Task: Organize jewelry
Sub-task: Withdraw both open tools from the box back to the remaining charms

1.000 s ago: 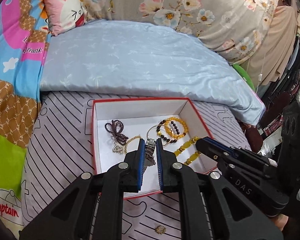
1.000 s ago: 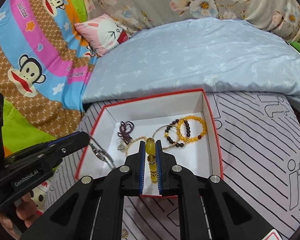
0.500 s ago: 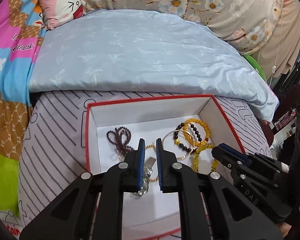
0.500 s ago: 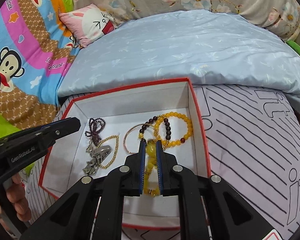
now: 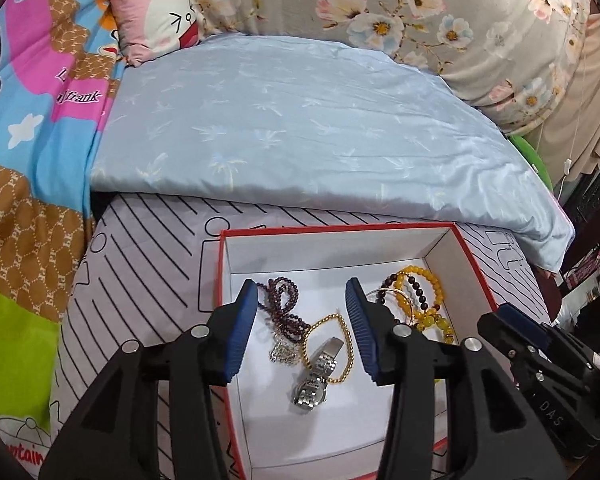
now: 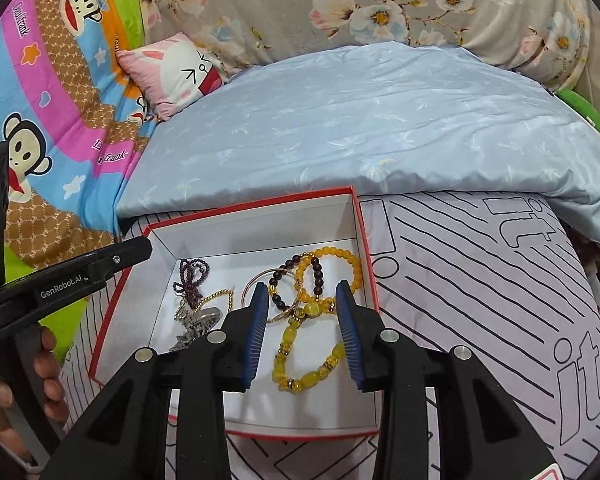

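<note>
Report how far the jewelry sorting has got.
Done: the silver watch, the yellow bracelet and the other beads lie in the red box. In hand: nothing; the left gripper and right gripper are opening, pads clear. Left: nothing visible outside the box.

Box [image 6: 364, 240] at lower centre on striped sheet [image 6: 480, 280]; quilt [image 6: 380, 128] behind; pillow [image 6: 176, 72] upper left; watch [image 5: 316, 372] and bracelets [image 6: 320, 276] inside box.
</note>
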`<state>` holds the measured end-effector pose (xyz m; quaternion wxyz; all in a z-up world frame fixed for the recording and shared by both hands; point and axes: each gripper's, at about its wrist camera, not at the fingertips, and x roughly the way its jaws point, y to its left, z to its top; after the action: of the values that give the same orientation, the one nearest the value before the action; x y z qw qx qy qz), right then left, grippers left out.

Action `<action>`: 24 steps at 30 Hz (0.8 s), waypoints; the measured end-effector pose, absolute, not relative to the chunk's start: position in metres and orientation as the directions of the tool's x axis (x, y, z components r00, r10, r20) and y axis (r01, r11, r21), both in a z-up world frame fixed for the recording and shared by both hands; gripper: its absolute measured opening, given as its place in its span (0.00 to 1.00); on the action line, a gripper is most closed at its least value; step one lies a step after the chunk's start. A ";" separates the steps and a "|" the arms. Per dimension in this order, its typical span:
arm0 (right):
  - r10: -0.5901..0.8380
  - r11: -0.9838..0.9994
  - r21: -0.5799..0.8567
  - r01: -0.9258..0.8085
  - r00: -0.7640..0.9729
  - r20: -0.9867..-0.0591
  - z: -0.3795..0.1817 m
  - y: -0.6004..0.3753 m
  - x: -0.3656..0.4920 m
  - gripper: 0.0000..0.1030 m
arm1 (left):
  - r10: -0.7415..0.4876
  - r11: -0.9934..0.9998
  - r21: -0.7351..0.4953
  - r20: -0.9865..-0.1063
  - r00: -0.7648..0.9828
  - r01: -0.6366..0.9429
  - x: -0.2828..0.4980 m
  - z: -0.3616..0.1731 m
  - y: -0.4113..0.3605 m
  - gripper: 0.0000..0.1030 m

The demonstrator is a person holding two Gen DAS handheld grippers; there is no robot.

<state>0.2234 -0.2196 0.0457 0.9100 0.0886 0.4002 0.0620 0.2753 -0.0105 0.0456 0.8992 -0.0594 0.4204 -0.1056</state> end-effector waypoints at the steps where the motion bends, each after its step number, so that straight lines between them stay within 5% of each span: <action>1: 0.184 0.976 0.212 -0.042 0.672 -0.717 0.047 -0.220 0.220 0.34 | -0.240 0.970 -0.199 -0.743 0.624 0.137 0.272 0.046 -0.009 0.43; 24: 0.204 0.977 0.201 -0.076 0.622 -0.756 0.047 -0.205 0.108 0.34 | -0.239 0.970 -0.206 -0.753 0.614 0.126 0.176 0.053 0.002 0.43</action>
<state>0.1079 -0.2050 0.0466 0.8975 0.0749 0.4275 0.0782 0.1756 0.0020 0.0528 0.8958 -0.0662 0.4276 -0.1021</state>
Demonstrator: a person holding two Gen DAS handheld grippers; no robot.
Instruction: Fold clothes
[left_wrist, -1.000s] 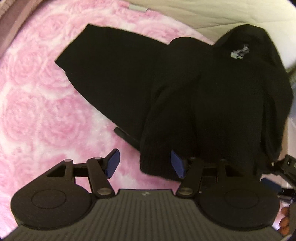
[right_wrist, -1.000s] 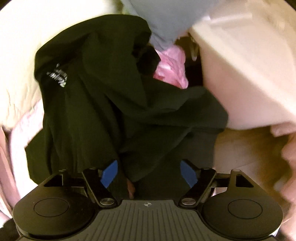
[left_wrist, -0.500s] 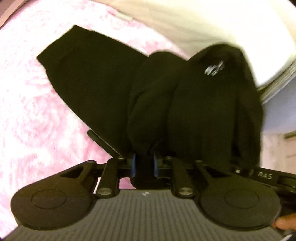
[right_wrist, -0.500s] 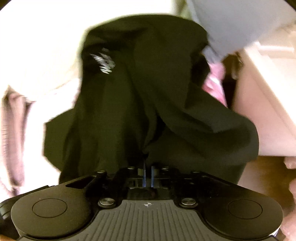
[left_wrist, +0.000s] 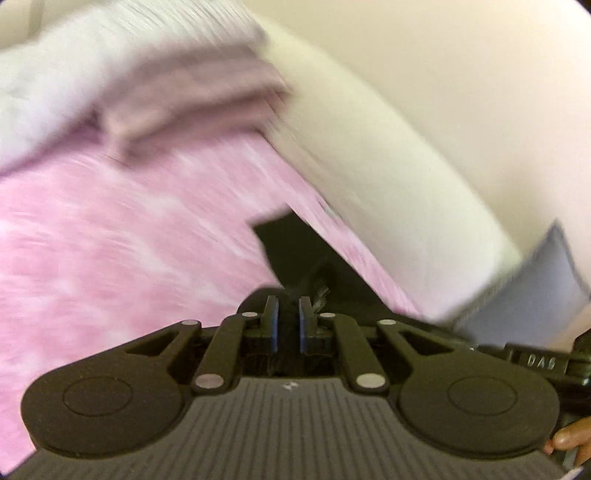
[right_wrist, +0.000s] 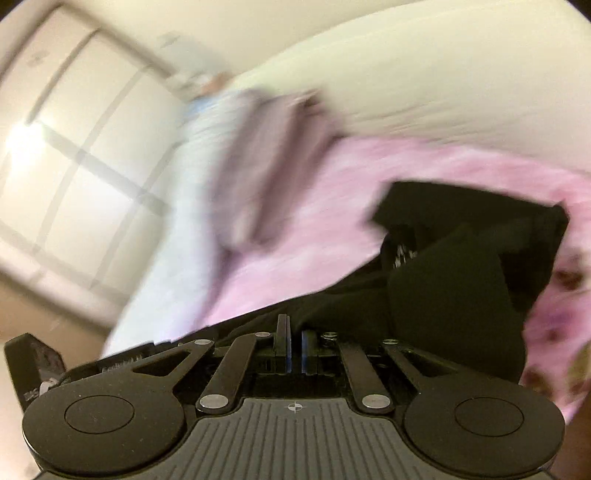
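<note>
Left gripper (left_wrist: 288, 321) closing, blue pads (left_wrist: 273, 325) nipping black cloth bunched between them. Garment (left_wrist: 295, 251) hanging from that grip, trailing away over the pink blanket (left_wrist: 110, 240) — a squared corner showing beyond the jaws. Behind, blurred: folded mauve cloth (left_wrist: 192, 96), a white pillow (left_wrist: 388, 166), a grey-blue cushion (left_wrist: 532, 295).

Right gripper (right_wrist: 294, 350) pressed together on an edge of the same black garment (right_wrist: 454, 280) — pads nearly touching, cloth pinched thin. Bulk of it draped to the right, a small white print (right_wrist: 402, 254) visible, pink blanket (right_wrist: 325, 221) beneath. At lower left of this view, part of the other tool's body. All heavily smeared.
</note>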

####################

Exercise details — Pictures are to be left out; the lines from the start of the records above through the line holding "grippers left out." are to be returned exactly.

Result below —
Task: Organize jewelry
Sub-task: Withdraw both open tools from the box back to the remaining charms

1.000 s ago: 
1.000 s ago: 
0.500 s ago: 
0.500 s ago: 
now: 
now: 

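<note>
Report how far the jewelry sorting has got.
Done: the silver watch, the yellow bracelet and the other beads lie in the red box. In hand: nothing; the left gripper and right gripper are opening, pads clear. Left: nothing visible outside the box.

Box [image 6: 364, 240] at lower centre on striped sheet [image 6: 480, 280]; quilt [image 6: 380, 128] behind; pillow [image 6: 176, 72] upper left; watch [image 5: 316, 372] and bracelets [image 6: 320, 276] inside box.
</note>
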`<state>` holds the measured end-effector pose (xyz m; quaternion wxyz; all in a z-up world frame fixed for the recording and shared by both hands; point and axes: each gripper's, at about its wrist camera, not at the fingertips, and x roughly the way its jaws point, y to its left, z to its top; after the action: of the values that give the same orientation, the one nearest the value before the action; x y z qw qx qy qz), right then left, grippers left out.

The exercise concludes with that.